__Exercise__. Please repeat the entries below exactly as written, leaving out any images.

__Dataset entries__.

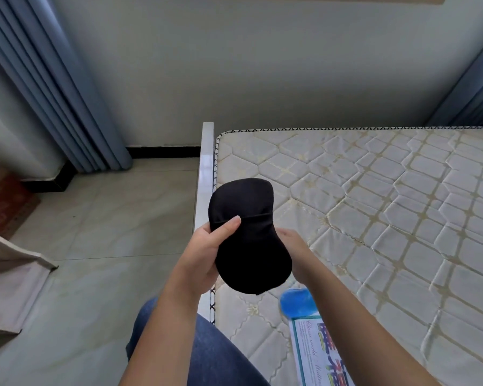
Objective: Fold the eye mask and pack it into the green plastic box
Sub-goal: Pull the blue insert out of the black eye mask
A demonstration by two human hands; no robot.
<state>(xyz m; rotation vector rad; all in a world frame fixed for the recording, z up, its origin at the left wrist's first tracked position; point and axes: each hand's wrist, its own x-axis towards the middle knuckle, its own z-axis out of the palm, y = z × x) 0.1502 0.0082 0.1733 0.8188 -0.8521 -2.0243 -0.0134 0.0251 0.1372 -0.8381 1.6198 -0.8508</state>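
Note:
A black eye mask is held up lengthwise in front of me, over the edge of the mattress. My left hand grips its left side, thumb pressed across the front near the strap seam. My right hand holds the right side from behind, mostly hidden by the mask. The green plastic box is not in view.
A quilted white mattress fills the right half, with a white bed frame edge. A blue object and a printed label lie on the mattress near me. Tiled floor, blue curtains and a fabric bin are at left.

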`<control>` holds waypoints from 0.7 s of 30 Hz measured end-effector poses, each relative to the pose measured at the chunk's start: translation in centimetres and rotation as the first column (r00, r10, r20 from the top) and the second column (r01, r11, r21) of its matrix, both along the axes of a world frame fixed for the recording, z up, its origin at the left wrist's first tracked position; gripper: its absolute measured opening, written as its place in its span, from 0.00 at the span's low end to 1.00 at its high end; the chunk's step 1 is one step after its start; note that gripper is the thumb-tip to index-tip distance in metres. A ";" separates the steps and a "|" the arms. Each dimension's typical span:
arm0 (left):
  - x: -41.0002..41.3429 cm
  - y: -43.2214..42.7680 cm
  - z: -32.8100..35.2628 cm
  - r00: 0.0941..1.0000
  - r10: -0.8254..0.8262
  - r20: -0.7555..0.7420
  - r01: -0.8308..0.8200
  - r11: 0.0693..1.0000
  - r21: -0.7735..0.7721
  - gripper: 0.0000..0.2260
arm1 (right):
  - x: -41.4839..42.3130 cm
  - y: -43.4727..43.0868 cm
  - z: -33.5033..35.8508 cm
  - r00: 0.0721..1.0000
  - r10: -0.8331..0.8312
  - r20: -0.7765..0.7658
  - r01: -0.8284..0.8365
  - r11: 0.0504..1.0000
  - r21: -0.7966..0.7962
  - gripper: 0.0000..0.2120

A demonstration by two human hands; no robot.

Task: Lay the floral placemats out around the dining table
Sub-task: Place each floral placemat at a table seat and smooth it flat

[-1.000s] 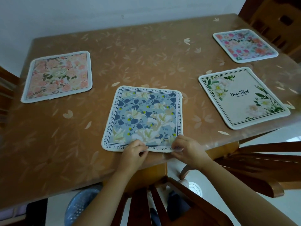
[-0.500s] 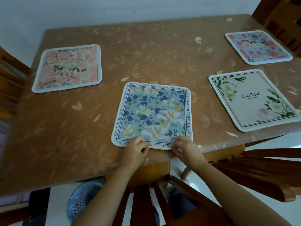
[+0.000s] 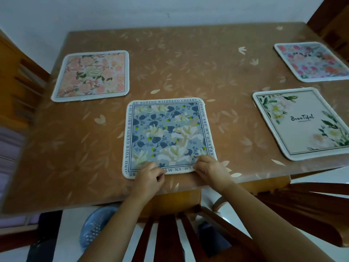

__Output of the exercise__.
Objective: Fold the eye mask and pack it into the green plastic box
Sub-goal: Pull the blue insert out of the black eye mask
A demonstration by two human hands; no robot.
<state>(xyz m; rotation vector rad; all in a world frame fixed for the recording, z up, its origin at the left wrist's first tracked position; point and axes: each hand's wrist, its own x-axis towards the middle knuckle, its own z-axis out of the palm, y = z × x) 0.1502 0.0082 0.1733 0.8188 -0.8521 -2.0243 -0.0134 0.0251 0.1372 -0.8381 1.6198 -0.8508</state>
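Note:
A black eye mask is held up lengthwise in front of me, over the edge of the mattress. My left hand grips its left side, thumb pressed across the front near the strap seam. My right hand holds the right side from behind, mostly hidden by the mask. The green plastic box is not in view.
A quilted white mattress fills the right half, with a white bed frame edge. A blue object and a printed label lie on the mattress near me. Tiled floor, blue curtains and a fabric bin are at left.
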
`<control>` holds waypoints from 0.7 s of 30 Hz measured end-effector poses, each relative to the pose measured at the chunk's start: translation in centimetres and rotation as the first column (r00, r10, r20 from the top) and the second column (r01, r11, r21) of its matrix, both along the axes of a world frame fixed for the recording, z up, its origin at the left wrist's first tracked position; gripper: its absolute measured opening, written as its place in its span, from 0.00 at the span's low end to 1.00 at its high end; the chunk's step 1 is one step after its start; note that gripper is the thumb-tip to index-tip distance in metres. A ";" separates the steps and a "|" the arms. Each dimension's typical span:
arm0 (left):
  - x: -41.0002..41.3429 cm
  - y: -43.2214..42.7680 cm
  - z: -32.8100..35.2628 cm
  - r00: 0.0941..1.0000
  - r10: -0.8254..0.8262
  - r20: -0.7555..0.7420
  - r01: -0.8308..0.8200
  - r11: 0.0693..1.0000
  - r21: -0.7735..0.7721
  - gripper: 0.0000..0.2260
arm1 (right):
  - x: -41.4839..42.3130 cm
  - y: -43.4727..43.0868 cm
  - z: -33.5033..35.8508 cm
  - r00: 0.0721..1.0000
  - r10: -0.8331..0.8312
  - r20: -0.7765..0.7658
  - r01: -0.8284..0.8365
  - r11: 0.0504..1.0000
  - r21: -0.7966..0.7962
  - gripper: 0.0000..0.2120

A demonstration by two human hands; no robot.

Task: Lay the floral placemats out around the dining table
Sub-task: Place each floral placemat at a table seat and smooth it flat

[-1.000s] 
[-0.500s] 
[+0.000s] 

The complete answer has been given.